Task requirements » Your answer should consist only of the lines below from the one with "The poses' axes" through the one with "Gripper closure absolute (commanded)", copied exactly.

Data under study »
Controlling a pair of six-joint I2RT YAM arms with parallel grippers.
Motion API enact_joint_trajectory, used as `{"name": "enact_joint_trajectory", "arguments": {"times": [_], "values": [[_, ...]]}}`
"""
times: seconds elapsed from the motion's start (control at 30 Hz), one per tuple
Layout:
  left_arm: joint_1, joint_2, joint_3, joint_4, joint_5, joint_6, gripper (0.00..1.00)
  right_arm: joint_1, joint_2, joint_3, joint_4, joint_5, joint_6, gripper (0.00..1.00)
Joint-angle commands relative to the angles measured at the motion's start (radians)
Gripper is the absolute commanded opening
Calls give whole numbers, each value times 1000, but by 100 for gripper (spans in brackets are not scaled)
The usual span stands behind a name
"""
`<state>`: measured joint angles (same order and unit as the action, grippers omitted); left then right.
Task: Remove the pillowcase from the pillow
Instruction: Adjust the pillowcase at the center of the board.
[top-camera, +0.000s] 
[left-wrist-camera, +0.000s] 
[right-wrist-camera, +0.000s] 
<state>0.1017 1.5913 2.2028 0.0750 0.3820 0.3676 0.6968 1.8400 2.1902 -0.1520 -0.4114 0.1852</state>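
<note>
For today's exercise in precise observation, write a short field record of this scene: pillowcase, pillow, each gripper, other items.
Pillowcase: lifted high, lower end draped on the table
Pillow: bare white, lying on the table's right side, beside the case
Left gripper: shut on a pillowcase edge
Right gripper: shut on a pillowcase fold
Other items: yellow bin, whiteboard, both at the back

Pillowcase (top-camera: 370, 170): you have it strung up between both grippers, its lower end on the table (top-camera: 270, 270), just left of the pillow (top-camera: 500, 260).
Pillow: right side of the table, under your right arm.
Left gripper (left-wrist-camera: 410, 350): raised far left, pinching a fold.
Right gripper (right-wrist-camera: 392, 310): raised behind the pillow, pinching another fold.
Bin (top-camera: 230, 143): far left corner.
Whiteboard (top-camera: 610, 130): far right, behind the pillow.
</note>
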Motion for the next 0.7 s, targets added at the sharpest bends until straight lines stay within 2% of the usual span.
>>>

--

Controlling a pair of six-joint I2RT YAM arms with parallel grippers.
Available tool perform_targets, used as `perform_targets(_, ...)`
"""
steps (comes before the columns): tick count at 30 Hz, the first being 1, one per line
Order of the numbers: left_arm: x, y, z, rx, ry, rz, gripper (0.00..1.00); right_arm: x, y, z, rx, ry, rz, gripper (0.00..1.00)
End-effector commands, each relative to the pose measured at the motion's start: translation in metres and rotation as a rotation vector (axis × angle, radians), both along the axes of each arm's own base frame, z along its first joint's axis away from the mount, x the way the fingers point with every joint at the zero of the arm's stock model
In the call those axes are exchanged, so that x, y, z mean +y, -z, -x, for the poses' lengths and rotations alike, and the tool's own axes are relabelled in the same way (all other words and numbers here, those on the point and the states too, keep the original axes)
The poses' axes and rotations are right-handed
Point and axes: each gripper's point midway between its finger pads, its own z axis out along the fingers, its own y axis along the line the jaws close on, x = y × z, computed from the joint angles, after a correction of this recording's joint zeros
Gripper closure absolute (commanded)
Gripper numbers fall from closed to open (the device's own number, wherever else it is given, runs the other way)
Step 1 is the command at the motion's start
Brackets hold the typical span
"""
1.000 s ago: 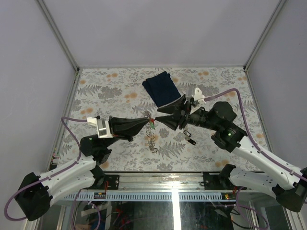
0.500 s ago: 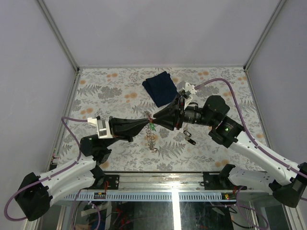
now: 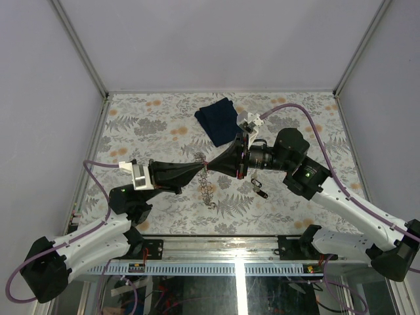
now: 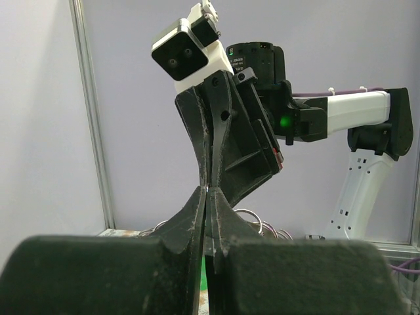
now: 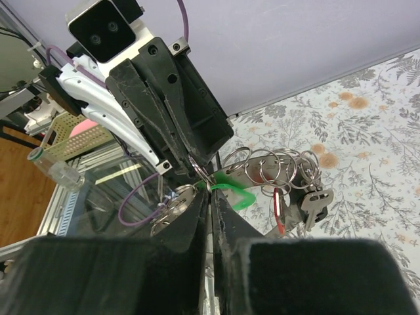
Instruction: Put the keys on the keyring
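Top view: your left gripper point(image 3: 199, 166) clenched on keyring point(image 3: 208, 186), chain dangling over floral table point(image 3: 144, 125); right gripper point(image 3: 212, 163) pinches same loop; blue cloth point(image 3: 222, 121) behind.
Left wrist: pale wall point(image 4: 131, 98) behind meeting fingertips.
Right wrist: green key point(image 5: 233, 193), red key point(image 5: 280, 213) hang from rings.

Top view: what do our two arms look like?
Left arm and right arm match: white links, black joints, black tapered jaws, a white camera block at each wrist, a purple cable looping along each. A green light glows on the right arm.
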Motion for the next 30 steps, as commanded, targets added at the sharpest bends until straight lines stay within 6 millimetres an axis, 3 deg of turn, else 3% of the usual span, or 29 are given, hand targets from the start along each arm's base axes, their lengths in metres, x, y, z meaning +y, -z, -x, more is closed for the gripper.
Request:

Task response »
The poses' axes and rotations are right-handed
Point and axes: each gripper's point midway between its finger pads, its own z axis out along the fingers, its own y axis along the line the jaws close on, x = y × z, computed from the joint angles, after a correction of this recording's joint zeros
Gripper closure absolute (commanded)

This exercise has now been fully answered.